[YOUR INSTRUCTIONS]
Show me every line in the listing that has the word "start".
--*--
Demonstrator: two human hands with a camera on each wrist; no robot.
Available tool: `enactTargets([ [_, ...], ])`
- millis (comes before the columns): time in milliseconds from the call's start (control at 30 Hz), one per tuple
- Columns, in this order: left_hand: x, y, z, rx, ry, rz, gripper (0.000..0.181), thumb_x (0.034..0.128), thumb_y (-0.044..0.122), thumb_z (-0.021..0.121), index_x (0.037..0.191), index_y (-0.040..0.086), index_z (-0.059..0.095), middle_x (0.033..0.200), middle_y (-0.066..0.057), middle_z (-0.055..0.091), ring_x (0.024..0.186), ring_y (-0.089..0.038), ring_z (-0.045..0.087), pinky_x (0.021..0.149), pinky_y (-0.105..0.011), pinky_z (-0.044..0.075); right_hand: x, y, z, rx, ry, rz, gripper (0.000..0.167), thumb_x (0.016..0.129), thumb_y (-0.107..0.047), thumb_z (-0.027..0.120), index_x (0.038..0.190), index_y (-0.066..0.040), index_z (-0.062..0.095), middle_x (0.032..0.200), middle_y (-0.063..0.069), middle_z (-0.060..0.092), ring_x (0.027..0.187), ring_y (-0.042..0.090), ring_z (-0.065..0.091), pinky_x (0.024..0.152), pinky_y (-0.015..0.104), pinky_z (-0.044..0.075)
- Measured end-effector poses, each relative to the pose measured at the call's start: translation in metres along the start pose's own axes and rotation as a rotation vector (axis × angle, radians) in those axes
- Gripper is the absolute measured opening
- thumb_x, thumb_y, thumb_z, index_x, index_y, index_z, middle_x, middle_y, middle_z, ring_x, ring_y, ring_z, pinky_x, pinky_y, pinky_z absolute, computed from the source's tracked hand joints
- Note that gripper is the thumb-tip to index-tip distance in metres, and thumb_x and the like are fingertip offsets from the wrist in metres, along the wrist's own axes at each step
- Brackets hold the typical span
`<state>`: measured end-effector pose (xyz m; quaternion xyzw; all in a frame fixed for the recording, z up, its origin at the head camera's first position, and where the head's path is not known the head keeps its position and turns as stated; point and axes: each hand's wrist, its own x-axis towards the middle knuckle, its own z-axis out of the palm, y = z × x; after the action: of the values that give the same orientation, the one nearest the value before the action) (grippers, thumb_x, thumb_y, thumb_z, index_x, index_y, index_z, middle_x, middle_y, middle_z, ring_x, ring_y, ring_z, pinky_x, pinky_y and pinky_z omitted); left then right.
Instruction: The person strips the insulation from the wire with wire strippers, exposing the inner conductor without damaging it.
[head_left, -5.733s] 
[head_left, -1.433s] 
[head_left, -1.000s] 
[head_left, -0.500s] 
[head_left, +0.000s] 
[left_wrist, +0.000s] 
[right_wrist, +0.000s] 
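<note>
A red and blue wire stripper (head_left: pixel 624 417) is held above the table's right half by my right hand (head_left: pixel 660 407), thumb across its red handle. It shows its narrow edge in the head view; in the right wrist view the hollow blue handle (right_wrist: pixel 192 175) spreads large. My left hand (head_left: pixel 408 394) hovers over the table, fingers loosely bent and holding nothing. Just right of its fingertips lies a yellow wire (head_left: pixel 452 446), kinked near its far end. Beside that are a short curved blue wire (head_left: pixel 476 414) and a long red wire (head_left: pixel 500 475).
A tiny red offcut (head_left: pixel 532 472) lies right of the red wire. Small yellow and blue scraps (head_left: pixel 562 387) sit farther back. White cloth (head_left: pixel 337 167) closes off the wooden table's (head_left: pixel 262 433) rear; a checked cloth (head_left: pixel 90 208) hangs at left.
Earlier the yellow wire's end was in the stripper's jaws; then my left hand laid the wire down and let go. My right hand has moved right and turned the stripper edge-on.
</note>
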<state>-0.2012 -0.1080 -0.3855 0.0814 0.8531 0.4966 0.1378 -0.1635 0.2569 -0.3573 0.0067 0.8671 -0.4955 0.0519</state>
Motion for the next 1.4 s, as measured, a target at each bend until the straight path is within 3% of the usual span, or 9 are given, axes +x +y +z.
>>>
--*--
[SOLUTION BELOW]
- millis (comes before the columns): time in milliseconds from the call's start (control at 30 Hz), one per tuple
- Measured end-effector poses, each relative to the pose measured at the call's start: translation in metres along the start pose's own axes and rotation as a rotation vector (axis × angle, radians) in those axes

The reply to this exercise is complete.